Sarah Orne Jewett was a New Englander, descended from a well-to-do merchant family in South Berwick, Maine. Her father was a doctor with a local practice (although he later became Professor of Obstetrics at Bowdoin), and she was brought up as one of an extended family in the ‘great house’ of her grandfather Jewett in South Berwick. It was a place of hospitality where she could listen to the stories told at leisure by visitors, among them superannuated sea captains and ship owners and relatives from the lonely inland farms.
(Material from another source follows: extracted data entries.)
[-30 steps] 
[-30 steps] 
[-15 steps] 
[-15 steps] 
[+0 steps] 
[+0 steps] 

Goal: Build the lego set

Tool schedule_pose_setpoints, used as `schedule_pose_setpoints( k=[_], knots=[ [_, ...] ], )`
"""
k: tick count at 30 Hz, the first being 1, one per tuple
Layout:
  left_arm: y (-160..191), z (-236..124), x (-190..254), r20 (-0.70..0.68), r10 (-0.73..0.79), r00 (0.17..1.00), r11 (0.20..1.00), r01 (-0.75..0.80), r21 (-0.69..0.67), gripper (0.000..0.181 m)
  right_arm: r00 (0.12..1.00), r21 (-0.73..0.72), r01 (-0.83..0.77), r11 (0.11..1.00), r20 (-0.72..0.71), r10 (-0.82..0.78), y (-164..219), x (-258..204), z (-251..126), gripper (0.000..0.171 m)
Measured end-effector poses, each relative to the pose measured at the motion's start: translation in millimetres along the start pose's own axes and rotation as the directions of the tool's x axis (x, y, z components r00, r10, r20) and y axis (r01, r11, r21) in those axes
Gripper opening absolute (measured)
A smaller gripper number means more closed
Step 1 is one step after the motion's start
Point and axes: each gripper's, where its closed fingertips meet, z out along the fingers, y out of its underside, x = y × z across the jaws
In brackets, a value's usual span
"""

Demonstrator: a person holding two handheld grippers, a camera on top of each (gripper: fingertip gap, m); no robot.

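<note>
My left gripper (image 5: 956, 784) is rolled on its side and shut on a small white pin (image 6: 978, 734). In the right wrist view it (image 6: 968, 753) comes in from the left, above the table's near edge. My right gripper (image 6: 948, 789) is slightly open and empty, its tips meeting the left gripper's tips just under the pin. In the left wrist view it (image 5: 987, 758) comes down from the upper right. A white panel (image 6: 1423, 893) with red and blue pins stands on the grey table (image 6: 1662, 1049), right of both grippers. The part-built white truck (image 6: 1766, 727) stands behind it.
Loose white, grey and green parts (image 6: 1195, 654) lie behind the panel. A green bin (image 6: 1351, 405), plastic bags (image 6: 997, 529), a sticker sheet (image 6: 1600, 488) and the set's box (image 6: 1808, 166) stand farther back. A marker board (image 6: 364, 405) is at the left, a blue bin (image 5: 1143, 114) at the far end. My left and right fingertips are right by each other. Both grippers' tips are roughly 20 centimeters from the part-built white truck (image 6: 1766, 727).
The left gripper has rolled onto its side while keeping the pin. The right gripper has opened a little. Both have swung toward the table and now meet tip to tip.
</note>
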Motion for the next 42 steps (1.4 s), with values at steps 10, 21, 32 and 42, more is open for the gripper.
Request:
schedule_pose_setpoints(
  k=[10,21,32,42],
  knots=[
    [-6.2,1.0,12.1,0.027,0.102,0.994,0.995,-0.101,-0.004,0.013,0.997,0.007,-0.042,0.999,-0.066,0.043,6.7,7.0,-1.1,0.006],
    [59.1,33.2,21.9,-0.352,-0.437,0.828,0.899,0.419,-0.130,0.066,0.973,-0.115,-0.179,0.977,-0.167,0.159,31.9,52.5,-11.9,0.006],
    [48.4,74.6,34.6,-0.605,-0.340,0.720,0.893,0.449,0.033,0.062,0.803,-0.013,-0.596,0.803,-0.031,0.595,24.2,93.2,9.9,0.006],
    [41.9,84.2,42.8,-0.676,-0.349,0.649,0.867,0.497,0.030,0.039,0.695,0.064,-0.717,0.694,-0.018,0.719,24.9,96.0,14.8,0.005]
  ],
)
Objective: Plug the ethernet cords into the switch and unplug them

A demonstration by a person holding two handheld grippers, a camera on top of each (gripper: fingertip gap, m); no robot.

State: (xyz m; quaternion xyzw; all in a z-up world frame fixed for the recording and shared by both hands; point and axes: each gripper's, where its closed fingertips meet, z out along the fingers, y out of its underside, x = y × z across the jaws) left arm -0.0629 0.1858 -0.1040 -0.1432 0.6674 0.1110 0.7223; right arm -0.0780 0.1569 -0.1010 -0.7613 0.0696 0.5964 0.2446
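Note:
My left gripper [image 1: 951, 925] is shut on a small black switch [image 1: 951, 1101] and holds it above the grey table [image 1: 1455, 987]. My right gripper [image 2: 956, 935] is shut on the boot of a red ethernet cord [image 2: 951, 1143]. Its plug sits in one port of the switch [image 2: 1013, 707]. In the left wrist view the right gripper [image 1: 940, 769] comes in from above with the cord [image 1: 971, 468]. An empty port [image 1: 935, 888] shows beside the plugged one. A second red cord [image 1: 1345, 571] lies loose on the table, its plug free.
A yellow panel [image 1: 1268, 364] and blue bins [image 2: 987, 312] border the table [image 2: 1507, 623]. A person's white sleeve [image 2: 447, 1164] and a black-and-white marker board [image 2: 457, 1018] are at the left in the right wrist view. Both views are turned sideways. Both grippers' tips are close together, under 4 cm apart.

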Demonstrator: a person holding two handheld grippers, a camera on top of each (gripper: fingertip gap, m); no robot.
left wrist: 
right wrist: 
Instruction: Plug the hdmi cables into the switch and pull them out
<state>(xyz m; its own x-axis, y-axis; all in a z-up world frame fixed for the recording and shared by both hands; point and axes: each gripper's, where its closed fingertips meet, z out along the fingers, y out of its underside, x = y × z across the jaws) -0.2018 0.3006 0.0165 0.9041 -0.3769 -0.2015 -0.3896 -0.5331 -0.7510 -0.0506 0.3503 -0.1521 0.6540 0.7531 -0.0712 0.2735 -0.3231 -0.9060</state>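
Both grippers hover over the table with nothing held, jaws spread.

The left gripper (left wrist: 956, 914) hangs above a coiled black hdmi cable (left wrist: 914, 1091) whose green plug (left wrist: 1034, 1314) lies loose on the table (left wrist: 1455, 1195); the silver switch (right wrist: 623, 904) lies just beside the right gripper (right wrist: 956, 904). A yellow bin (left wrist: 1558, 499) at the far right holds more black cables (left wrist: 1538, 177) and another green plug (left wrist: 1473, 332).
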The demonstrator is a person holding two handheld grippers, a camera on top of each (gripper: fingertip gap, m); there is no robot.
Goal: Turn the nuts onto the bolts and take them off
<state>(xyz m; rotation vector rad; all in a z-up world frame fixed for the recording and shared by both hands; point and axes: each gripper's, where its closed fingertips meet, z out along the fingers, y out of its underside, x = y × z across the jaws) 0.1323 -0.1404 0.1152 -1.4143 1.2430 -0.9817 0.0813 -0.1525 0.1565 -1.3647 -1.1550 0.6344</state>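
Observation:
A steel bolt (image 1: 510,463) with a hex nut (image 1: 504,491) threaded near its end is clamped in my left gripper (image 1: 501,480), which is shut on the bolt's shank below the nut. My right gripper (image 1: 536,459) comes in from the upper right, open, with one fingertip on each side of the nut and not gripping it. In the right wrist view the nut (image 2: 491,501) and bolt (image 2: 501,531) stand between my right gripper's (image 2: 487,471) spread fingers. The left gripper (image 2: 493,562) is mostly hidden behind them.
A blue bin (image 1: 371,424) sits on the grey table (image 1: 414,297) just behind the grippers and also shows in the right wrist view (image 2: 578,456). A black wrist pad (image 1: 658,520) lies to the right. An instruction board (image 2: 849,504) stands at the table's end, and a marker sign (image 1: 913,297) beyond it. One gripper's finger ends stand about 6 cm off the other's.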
As a child she was not a great scholar, preferring hopscotch and skating and her collections of woodchucks, turtles, and insects. ‘In those days,’ she wrote, ‘I was given to long childish illnesses, to instant drooping if ever I were shut up in school,’ so that her father, trusting in fresh air as a cure, took her with him on his daily rounds, teaching her at the same time to keep her eyes open, and telling her the names of plants and animals. He recommended her to read (in her teens) Sterne’s Sentimental Journey, Milton’s L’Allegro, and the poetry of Tennyson and Matthew Arnold. Her mother and grandmother advised Pride and Prejudice, George Eliot’s Scenes of Clerical Life, and Harriet Beecher Stowe’s Pearl of Orr’s Island.
In 1867, Jewett graduated from Berwick Academy with serious thoughts of studying medicine. The echo of her debate with herself can be heard in her novel A Country Doctor (1884). Nancy Price, ‘not a commonplace girl,’ has been left alone in the world. Her guardian is the beloved country practitioner Dr Leslie, whose principle is ‘to work with nature and not against it.’ He believes the wild, reckless little girl is born to be a doctor, and he turns out to be right. Although on a visit away from home she meets a young lawyer to whom she is in every way suited, she gives him up. In the face of criticism from nearly everyone in her small-town community, she goes back to her medical training.
Jewett herself never had to face the test of society’s disapproval. She gave up the idea of becoming a doctor simply because she was not well enough. Rheumatism became a familiar enemy, tormenting her all her life long. A legacy from her grandfather meant that she would never have to earn a living, and she decided against marriage, perhaps because she felt she was not likely to meet anyone to match her father. But her writing, which had begun with small things—stories for young people, occasional poems, and so forth—had become by 1873 ‘my work—my business, perhaps; and it is so much better than making a mere amusement of it, as I used to.’
Like so many great invalids of the nineteenth century, Jewett continued, with amazing fortitude, to travel, to make new friends, to move according to the seasons from one house to another. Wherever she went she answered letters in the morning and wrote in the afternoons. For twenty years she spent the summer and winter months with Mrs Annie Fields (it was one of those close friendships known as ‘Boston marriages’) and spring and autumn in ‘the great house’ in South Berwick, making time, however, for trips to Europe to meet pretty well everyone she admired. In July 1889 she visited Alice Longfellow (the daughter of the poet) at Mouse Island, in Boothbay Harbor, Maine. This was her first visit to the district of the ‘pointed firs.’ She made several more before 1896, when her novel The Country of the Pointed Firs appeared, first as a serial in The Atlantic Monthly and then in November from the publisher Houghton Mifflin.